ACTIVITY: Word for word, transcribe the material below from its first line to the line with "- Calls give", both included.

EXERCISE MATERIAL:
- - - - -

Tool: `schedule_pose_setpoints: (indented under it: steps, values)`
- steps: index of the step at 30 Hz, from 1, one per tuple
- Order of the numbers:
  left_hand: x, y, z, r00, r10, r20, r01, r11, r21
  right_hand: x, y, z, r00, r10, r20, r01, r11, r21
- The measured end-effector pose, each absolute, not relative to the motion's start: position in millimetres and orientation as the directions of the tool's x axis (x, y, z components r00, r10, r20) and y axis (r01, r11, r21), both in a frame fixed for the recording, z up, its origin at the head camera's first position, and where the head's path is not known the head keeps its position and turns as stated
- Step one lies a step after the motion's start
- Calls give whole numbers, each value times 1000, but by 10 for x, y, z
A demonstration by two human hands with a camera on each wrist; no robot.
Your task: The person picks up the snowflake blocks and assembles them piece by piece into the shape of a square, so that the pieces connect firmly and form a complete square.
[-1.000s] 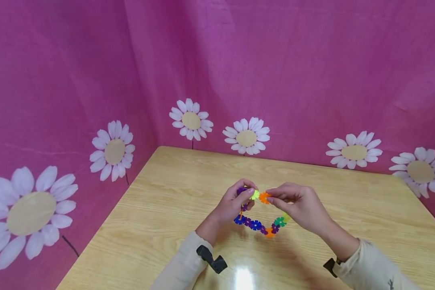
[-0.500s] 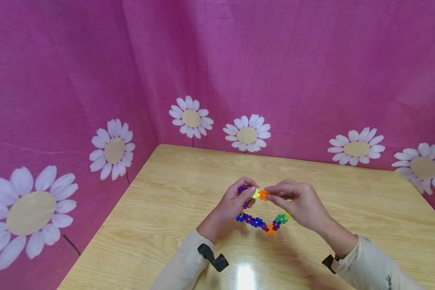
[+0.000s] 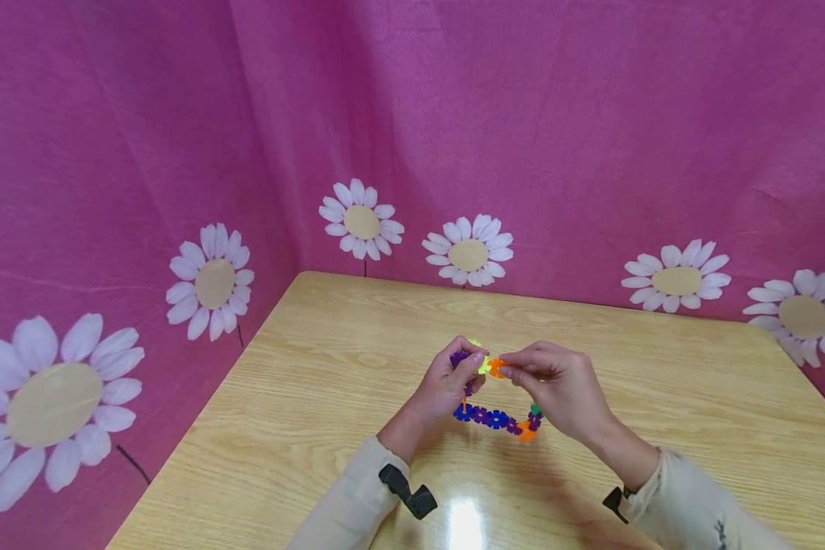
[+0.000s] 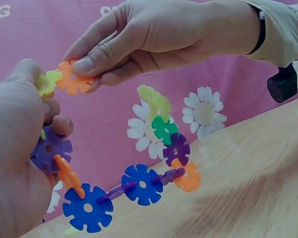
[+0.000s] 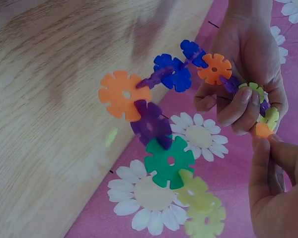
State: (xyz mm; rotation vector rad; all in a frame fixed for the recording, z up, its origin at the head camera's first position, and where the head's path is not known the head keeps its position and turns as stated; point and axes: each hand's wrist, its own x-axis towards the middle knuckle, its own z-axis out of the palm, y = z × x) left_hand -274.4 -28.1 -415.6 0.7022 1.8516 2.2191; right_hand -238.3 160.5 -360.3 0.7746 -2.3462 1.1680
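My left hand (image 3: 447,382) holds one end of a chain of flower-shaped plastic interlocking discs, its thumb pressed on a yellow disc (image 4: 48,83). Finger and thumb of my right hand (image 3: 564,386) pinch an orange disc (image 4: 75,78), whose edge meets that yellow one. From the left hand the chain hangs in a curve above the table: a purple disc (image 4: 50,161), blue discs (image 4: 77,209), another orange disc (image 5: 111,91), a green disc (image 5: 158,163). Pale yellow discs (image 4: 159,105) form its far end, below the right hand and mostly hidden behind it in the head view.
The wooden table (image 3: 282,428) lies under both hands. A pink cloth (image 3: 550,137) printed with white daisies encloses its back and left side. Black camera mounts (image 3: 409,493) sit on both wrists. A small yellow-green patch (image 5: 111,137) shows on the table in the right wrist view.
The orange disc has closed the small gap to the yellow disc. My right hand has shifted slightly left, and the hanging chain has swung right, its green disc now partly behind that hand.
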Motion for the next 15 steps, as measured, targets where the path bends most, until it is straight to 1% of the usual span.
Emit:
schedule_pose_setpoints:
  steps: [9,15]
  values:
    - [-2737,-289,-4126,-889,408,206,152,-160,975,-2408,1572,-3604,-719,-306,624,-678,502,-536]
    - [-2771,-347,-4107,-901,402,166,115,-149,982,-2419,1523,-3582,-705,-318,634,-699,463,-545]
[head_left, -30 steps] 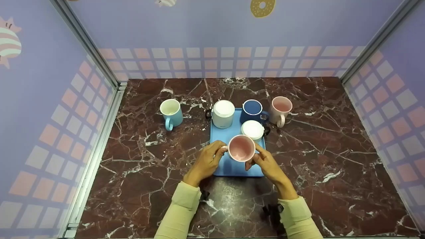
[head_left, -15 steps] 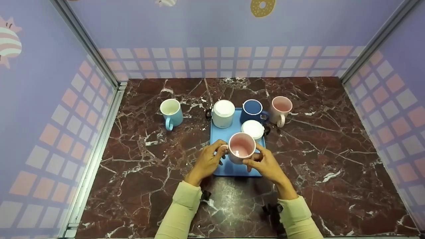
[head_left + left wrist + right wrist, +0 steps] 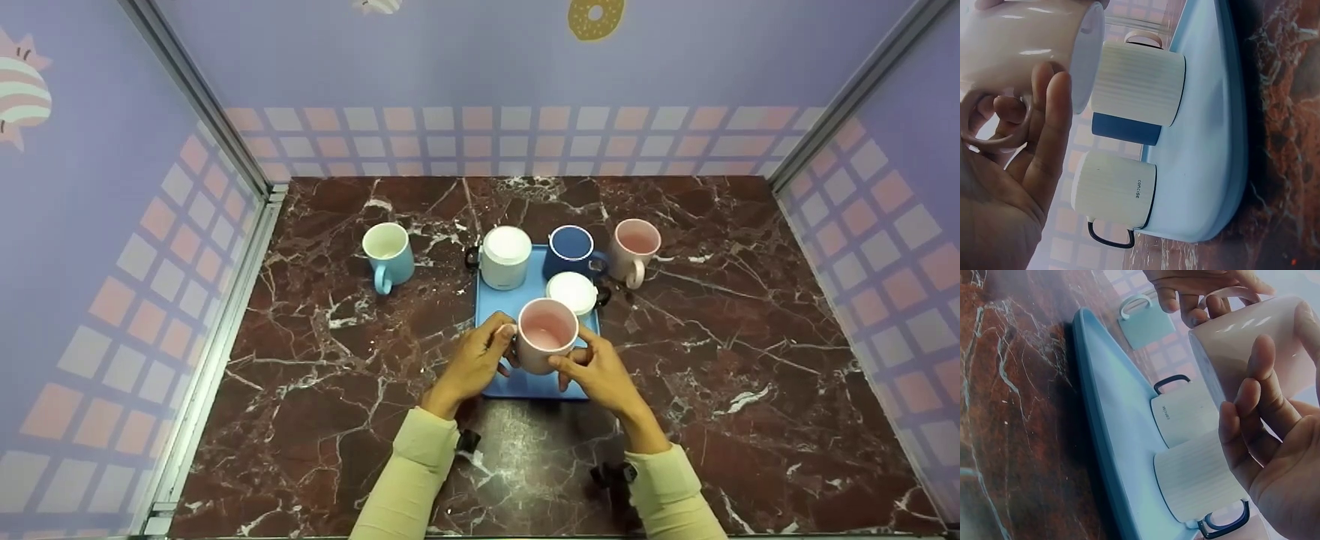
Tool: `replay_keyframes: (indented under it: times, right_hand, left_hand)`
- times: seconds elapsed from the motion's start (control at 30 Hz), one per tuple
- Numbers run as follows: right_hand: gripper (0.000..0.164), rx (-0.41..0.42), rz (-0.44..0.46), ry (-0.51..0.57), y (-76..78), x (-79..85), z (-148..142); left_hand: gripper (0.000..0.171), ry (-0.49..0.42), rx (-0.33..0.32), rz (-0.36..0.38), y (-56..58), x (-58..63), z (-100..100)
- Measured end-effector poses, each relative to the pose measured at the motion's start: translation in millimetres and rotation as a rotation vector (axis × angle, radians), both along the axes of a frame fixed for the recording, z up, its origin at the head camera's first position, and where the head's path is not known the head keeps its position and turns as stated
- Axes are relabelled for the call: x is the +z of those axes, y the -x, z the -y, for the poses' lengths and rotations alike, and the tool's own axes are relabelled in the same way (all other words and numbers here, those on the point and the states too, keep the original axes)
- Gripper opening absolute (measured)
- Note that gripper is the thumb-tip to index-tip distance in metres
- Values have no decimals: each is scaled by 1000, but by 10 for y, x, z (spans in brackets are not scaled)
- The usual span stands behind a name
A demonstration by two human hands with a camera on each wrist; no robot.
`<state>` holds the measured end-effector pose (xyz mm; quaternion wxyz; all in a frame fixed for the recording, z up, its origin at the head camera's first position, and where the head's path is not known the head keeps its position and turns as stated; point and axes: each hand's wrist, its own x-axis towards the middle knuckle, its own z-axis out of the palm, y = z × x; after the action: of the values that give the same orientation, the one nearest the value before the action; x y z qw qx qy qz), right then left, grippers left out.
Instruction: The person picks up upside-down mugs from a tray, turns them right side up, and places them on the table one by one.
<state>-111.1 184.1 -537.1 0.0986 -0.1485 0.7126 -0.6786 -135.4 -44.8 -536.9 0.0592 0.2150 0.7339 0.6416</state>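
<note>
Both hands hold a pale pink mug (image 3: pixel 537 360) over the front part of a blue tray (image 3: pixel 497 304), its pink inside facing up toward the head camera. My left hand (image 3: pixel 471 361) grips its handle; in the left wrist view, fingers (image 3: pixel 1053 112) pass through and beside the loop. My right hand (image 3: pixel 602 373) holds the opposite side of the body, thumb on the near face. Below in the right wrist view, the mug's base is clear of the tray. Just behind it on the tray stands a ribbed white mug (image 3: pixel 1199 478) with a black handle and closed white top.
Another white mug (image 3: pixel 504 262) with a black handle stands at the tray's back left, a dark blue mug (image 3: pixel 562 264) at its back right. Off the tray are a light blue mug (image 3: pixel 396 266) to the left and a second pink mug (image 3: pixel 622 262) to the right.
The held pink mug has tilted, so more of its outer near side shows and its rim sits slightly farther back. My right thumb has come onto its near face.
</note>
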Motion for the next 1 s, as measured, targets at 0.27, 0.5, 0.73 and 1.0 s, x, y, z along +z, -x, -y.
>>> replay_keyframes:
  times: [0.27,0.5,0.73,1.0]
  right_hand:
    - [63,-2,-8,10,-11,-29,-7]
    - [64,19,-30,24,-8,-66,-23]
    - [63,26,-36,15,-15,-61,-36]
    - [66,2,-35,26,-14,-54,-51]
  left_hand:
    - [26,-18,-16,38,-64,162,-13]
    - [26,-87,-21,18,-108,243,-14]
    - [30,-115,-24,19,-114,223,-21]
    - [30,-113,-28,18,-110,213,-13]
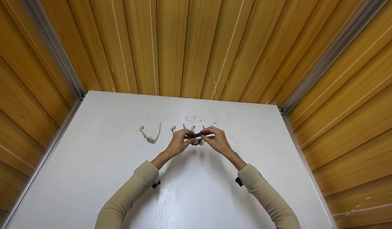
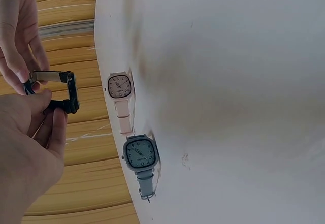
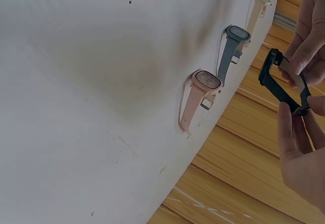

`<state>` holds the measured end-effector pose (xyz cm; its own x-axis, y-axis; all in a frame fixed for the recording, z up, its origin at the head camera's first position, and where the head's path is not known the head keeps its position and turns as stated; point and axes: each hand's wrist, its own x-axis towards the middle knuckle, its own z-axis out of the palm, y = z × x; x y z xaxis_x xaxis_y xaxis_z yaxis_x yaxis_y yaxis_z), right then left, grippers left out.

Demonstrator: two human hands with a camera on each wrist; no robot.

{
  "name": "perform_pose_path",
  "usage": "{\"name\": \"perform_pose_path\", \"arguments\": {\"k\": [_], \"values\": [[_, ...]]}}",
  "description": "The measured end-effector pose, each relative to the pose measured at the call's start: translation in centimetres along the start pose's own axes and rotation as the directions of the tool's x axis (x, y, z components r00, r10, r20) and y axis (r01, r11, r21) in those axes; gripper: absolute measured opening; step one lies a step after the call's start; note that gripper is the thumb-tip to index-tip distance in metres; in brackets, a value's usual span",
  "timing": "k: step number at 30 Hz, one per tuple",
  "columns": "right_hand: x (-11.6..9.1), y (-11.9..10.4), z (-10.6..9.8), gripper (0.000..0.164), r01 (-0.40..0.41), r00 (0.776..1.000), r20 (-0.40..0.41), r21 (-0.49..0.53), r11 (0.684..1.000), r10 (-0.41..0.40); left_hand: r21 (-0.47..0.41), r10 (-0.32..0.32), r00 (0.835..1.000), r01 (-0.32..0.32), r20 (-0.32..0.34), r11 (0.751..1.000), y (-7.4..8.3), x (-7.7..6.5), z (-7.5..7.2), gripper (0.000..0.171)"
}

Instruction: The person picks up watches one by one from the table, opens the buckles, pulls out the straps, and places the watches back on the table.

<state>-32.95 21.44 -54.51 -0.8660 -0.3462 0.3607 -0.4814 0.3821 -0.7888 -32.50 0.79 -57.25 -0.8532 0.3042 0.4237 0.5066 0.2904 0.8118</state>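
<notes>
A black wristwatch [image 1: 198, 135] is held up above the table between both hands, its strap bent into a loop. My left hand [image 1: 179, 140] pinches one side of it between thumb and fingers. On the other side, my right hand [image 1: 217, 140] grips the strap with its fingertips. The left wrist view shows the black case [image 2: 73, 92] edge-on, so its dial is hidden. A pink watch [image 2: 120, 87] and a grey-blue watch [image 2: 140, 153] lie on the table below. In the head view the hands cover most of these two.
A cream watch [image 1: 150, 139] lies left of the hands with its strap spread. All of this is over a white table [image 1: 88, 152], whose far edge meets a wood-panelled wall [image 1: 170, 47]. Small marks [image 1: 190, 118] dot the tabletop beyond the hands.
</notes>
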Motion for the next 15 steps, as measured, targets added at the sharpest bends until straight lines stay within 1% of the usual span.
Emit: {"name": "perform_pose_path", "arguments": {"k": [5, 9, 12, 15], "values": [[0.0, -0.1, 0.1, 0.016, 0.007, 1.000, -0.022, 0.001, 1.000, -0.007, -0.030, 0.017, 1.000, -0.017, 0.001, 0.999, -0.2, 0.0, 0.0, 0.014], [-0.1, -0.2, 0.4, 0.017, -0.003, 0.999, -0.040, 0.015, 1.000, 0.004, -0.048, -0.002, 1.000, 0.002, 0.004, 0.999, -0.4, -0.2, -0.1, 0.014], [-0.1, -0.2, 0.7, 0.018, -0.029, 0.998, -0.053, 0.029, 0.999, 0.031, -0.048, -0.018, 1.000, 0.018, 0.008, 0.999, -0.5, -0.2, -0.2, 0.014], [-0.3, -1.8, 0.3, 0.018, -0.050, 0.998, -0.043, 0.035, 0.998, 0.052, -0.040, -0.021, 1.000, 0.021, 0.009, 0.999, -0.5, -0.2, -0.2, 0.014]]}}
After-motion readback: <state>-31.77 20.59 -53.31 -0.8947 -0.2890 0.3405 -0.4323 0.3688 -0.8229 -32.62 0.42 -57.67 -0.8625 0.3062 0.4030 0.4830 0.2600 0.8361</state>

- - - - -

OUTPUT FOR THIS TASK:
Tool: `schedule_pose_setpoints: (indented under it: steps, values)`
- steps: index of the step at 30 Hz, from 1, one per tuple
- Order of the numbers:
  left_hand: x, y, z, r00, r10, r20, r01, r11, r21
  right_hand: x, y, z, r00, r10, r20, r01, r11, r21
- The measured end-effector pose, each absolute, not relative to the motion's start: position in millimetres and orientation as the directions of the tool's x axis (x, y, z components r00, r10, r20) and y axis (r01, r11, r21), both in a frame fixed for the recording, z up, its origin at the head camera's first position, and where the head's path is not known the head keeps its position and turns as stated
- Step one lies a step after the motion's start
- Calls give whole numbers, each value times 1000, but by 10 for x, y, z

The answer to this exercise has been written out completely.